To increase the minor fragment count set the option
planner.cpu_load_average. You can also increase the number of concurrent
Parquet reader threads using store.parquet.reader.columnreader.async.
However, since your tests with faster compression codecs showed no
improvements I think that your query is probably memory bandwidth bound,
a common state of affairs for a single node cluster. To add more memory
bandwidth to your cluster you'll need to scale horizontally e.g. 2x 16Gb
Drillbits instead of 1x 32Gb Drillbit.
What do you see for TIME_DISK_SCAN? If that's also small then
On 2023/03/18 06:36, Prabhakar Bhosale wrote:
Hi James,
Thanks for your detail guidance. Please see my findings below
*You wrote*: GZip compresses very well but uses a lot of CPU during
compression and
decompression. Try running a test with store.parquet.compression =
'zstd' (introduced in Drill 1.20.0). You can use CTAS statements in
Drill to create Parquet files compressed with Zstandard.

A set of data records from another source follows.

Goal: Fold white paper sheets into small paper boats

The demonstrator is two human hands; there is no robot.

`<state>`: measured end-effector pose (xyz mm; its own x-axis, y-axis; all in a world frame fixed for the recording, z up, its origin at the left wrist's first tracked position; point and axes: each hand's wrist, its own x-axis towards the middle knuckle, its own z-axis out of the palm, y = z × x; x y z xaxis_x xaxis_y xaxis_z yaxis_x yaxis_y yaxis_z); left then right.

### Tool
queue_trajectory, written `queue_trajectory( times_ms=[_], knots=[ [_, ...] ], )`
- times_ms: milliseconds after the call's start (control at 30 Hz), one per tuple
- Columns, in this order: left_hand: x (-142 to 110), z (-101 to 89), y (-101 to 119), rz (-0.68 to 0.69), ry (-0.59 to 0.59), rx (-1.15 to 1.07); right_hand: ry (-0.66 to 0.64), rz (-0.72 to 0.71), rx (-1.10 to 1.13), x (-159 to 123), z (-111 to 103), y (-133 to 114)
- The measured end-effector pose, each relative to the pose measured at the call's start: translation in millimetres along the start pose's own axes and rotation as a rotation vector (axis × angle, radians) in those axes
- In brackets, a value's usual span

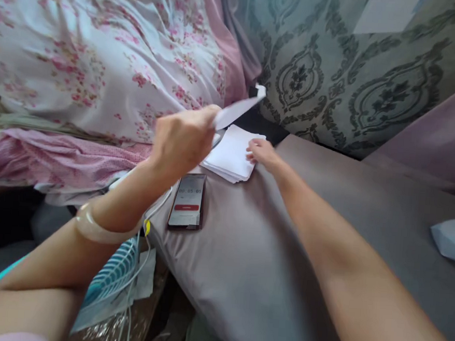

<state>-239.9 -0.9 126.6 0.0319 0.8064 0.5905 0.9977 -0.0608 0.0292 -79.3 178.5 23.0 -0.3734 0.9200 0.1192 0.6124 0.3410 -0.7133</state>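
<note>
My left hand is closed on a white sheet of paper, raised above the bed and seen nearly edge-on, tilted up to the right. Under it lies a stack of white paper, its sheets slightly uneven at the near edge. My right hand is at the right edge of this stack, fingers curled against the paper. Just in front of the stack, a phone lies face up with a timer on its screen. A pale bangle circles my left forearm.
The grey-covered bed extends right, where a crumpled white paper lies. Floral fabric hangs at the back left; patterned wallpaper rises behind. White cables and a blue fan-like grille sit below the left edge.
</note>
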Motion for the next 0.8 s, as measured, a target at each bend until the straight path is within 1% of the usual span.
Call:
queue_trajectory(
  times_ms=[33,100,133,167,200,233,300,333,367,400,433,500,533,600,667,700,733,800],
  knots=[
    [-9,0.2,16,0.02,-0.108,0.03,-0.033,0.04,0.069,-15,-11,3],
    [-29,5.5,48,0.13,-0.288,-0.004,-0.126,0.188,0.474,-55,-36,12],
    [-41,10.1,64,0.197,-0.353,-0.056,-0.154,0.251,0.604,-79,-48,17],
    [-54,15.5,81,0.267,-0.397,-0.115,-0.167,0.32,0.68,-103,-60,24],
    [-66,21.3,98,0.35,-0.452,-0.17,-0.175,0.385,0.717,-128,-70,32],
    [-79,26.8,116,0.425,-0.495,-0.213,-0.165,0.42,0.726,-152,-79,40],
    [-104,35.0,152,0.586,-0.541,-0.287,-0.134,0.425,0.661,-197,-90,60],
    [-116,37.1,171,0.648,-0.566,-0.307,-0.092,0.406,0.565,-216,-93,70],
    [-127,37.7,189,0.725,-0.583,-0.324,-0.015,0.397,0.415,-232,-96,80],
    [-137,37.1,206,0.784,-0.564,-0.325,0.079,0.383,0.211,-246,-99,89],
    [-146,35.7,223,0.829,-0.517,-0.337,0.164,0.339,-0.006,-257,-102,98],
    [-162,32.1,251,0.891,-0.427,-0.362,0.261,0.347,-0.124,-272,-110,112],
    [-168,30.3,263,0.909,-0.409,-0.355,0.292,0.336,-0.158,-278,-114,117],
    [-176,27.3,281,0.96,-0.402,-0.341,0.323,0.308,-0.203,-286,-121,123],
    [-176,25.2,291,1.01,-0.443,-0.354,0.332,0.275,-0.231,-290,-125,126],
    [-172,24.6,293,1.012,-0.477,-0.372,0.333,0.254,-0.244,-291,-126,127],
    [-167,24.6,292,0.994,-0.526,-0.394,0.334,0.237,-0.256,-292,-127,129],
    [-149,27.8,286,0.881,-0.619,-0.442,0.339,0.211,-0.273,-292,-127,133]
  ],
)
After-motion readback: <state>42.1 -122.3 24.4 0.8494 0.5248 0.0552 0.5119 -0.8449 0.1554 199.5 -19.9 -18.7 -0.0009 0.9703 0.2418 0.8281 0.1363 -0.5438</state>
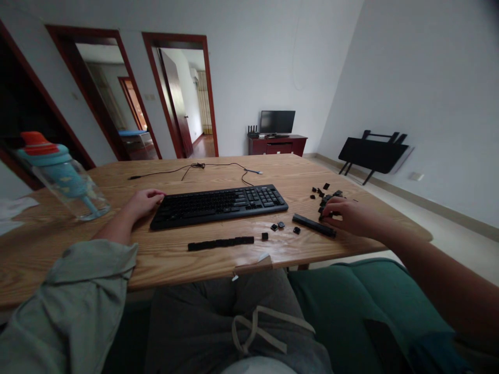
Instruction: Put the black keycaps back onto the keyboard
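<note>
A clear bottle [89,202] with a blue collar and red cap stands at the left side of the wooden table [163,267]. To its right, the left hand [142,204] rests on the tabletop, fingers bent together, fingertips at the upper left corner of the black keyboard [218,205]; whether they grip it cannot be determined. A thin black cable [218,164] lies behind the keyboard. In front, a straight row of black keycaps [220,243] lies near the table edge. A single keycap [265,236] sits just beyond its right end, followed by several loose keycaps [281,225] and a slanted black bar [314,225]. At far right, the right hand [345,210] reaches into a keycap pile [329,197], fingers narrowed; whether it holds a piece cannot be determined.
</note>
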`<state>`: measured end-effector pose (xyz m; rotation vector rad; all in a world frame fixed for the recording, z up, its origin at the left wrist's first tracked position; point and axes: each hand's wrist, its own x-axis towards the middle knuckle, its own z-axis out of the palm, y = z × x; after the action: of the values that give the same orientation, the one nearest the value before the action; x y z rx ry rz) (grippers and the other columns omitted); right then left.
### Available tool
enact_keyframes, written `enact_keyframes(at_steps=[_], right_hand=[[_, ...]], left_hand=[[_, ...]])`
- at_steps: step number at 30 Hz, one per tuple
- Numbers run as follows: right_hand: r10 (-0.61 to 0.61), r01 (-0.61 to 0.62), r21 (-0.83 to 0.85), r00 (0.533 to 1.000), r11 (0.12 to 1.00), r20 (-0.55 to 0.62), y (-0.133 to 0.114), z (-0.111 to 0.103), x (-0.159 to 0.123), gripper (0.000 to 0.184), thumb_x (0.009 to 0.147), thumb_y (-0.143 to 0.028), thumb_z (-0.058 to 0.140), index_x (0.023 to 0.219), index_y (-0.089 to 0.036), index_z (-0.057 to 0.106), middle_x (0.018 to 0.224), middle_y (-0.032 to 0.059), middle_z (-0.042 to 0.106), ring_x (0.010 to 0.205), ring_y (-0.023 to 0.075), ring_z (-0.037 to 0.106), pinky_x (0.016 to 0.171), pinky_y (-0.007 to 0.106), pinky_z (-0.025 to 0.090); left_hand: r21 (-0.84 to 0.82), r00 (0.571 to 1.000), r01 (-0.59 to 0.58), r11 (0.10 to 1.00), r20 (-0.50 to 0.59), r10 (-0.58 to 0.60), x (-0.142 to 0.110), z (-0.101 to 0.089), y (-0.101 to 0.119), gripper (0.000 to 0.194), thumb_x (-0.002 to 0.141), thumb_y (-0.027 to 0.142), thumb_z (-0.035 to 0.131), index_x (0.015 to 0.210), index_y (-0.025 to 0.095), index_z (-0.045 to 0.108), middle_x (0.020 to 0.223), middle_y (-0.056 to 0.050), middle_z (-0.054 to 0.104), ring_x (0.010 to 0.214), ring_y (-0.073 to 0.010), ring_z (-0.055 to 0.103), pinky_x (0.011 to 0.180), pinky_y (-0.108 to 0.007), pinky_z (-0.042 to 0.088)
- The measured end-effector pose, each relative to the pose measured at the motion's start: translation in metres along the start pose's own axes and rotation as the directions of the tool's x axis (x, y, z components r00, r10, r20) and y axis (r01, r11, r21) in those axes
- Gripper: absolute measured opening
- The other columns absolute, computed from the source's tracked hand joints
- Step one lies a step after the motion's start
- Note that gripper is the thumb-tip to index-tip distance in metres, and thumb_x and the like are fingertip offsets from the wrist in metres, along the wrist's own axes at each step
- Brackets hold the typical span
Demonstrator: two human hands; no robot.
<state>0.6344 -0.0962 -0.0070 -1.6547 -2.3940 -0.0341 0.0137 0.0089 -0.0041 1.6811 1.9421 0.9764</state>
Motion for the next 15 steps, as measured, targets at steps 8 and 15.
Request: enact_keyframes(at_steps=[8, 15], right_hand=[[0.148, -0.141, 0.179, 0.989, 0.974, -0.027, -0.025, -0.02, 0.01, 0.024, 0.081, -0.042, 0.062, 0.093, -0.023, 0.07, 0.078, 0.0069, 0.072, 0.067, 0.0208, 0.062, 0.061, 0.033, 0.044], [0.076, -0.111, 0.296, 0.989, 0.949, 0.127, -0.025, -0.005, 0.026, 0.03, 0.083, -0.049, 0.062, 0.09, -0.023, 0.076, 0.086, 0.0068, 0.076, 0.072, 0.0221, 0.066, 0.067, 0.034, 0.049]], left_hand=[[-0.005, 1.0, 0.025, 1.0, 0.008, -0.025, 0.001, 0.0, -0.002, 0.035, 0.069, 0.038, 0.064, 0.096, 0.015, 0.068, 0.073, -0.002, 0.065, 0.066, -0.0168, 0.054, 0.056, -0.025, 0.039], [-0.039, 1.0, 0.027, 0.999, -0.014, -0.028, -0.006, 0.0, 0.009, 0.029, 0.067, 0.036, 0.065, 0.087, 0.016, 0.068, 0.07, -0.001, 0.064, 0.064, -0.0164, 0.053, 0.058, -0.026, 0.041]])
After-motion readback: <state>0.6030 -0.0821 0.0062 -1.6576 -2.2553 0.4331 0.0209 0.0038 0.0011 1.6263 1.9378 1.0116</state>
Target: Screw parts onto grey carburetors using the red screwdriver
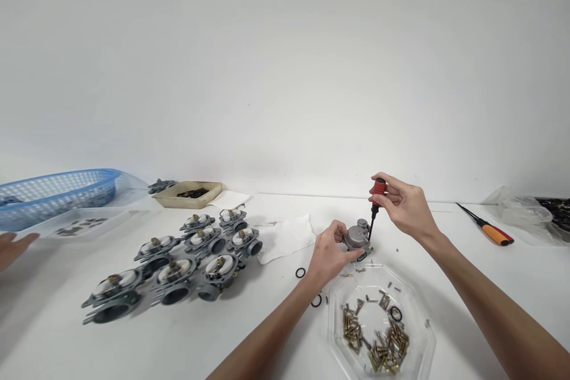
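Note:
My left hand (332, 252) grips a grey metal carburetor (357, 237) on the white table, its rounded bowl facing up. Closed around the red handle of a screwdriver (379, 193) is my right hand (401, 202). The screwdriver stands nearly upright, its dark shaft reaching down to the right edge of the carburetor; the tip's exact contact is too small to make out. Just in front lies a clear octagonal tray (427, 332) holding many brass screws or jets (387, 350) and a black O-ring (395, 313). Another O-ring (300, 272) rests on the table left of my left wrist.
Several open carburetors (176, 273) with white floats stand to the left. Behind them are a beige tray (164, 199) and a blue basket (118, 173). Another person's hand (15, 249) enters at far left. Orange-handled pliers (492, 233) and a plastic bag (519, 211) lie right.

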A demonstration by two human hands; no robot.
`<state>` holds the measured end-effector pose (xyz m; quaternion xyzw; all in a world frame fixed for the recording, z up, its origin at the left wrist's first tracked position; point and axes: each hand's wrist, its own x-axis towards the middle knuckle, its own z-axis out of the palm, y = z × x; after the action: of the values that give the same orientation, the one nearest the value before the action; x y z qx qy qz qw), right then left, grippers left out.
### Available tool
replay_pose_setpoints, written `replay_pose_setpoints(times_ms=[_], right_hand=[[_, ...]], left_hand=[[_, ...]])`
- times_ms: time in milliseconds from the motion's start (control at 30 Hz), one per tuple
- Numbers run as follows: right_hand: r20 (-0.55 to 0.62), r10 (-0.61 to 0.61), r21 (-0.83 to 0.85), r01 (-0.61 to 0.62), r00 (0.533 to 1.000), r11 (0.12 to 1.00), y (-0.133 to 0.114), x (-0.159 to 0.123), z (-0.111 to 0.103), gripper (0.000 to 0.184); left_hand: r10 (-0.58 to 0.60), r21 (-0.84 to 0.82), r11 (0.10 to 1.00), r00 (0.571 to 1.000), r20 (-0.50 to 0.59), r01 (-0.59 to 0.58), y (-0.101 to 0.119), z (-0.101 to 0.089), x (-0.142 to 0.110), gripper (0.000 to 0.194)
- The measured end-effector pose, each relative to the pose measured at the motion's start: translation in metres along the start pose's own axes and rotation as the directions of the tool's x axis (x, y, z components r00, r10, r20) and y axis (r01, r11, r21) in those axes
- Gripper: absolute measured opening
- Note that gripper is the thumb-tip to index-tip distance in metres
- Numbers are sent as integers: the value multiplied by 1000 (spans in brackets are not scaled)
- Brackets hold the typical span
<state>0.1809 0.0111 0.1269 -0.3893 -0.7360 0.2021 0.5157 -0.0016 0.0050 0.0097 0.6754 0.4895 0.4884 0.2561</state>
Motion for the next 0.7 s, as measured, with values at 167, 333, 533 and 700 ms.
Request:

*Me*: I tried both lz4 and zstd also, but none of them seems to be
giving any better results. Lz4 give some improvement but not considerable.
In Operator metrics, lz4 is faster in decompression but that time is
nullified by time_load_datepage and time_to_decode_datapage
For zstd the decompression time is same as that of gzip
On CPU utilization - querying to all 3 types of compressed files
almost utilizes similar CPU,
*You Wrote:* If some columns or row groups need not be scanned, ensure
that they are
being excluded by the query.
*Me: *Yes, this I had already tried and it improved the performance
considerably. I had to sort the data while creating parquet files
*You Wrote: *Ensure that your Parquet files have been partitioned to a
suitable size,
normally somewhere between 250 and 1000Mb.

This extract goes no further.